* [THE PROBLEM]:
Copy exactly, line for line, the part of the listing from the line containing "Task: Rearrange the" through its last line, and nothing else.

INFORMATION SHOWN section start

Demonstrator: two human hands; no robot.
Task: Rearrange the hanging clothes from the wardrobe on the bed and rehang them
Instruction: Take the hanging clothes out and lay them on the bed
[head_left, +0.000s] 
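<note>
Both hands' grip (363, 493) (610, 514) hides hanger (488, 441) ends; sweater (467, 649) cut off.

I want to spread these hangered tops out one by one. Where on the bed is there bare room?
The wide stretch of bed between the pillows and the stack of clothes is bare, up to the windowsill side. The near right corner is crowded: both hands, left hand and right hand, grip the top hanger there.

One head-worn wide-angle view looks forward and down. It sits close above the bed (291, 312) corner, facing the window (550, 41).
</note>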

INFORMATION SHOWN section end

* [TASK SOLUTION]:
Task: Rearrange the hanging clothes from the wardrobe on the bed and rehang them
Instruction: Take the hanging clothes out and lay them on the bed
[head_left, +0.000s] 
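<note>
Both hands' grip (363, 493) (610, 514) hides hanger (488, 441) ends; sweater (467, 649) cut off.

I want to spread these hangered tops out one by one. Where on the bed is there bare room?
The wide stretch of bed between the pillows and the stack of clothes is bare, up to the windowsill side. The near right corner is crowded: both hands, left hand and right hand, grip the top hanger there.

One head-worn wide-angle view looks forward and down. It sits close above the bed (291, 312) corner, facing the window (550, 41).
</note>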

Nothing more remains for this exercise.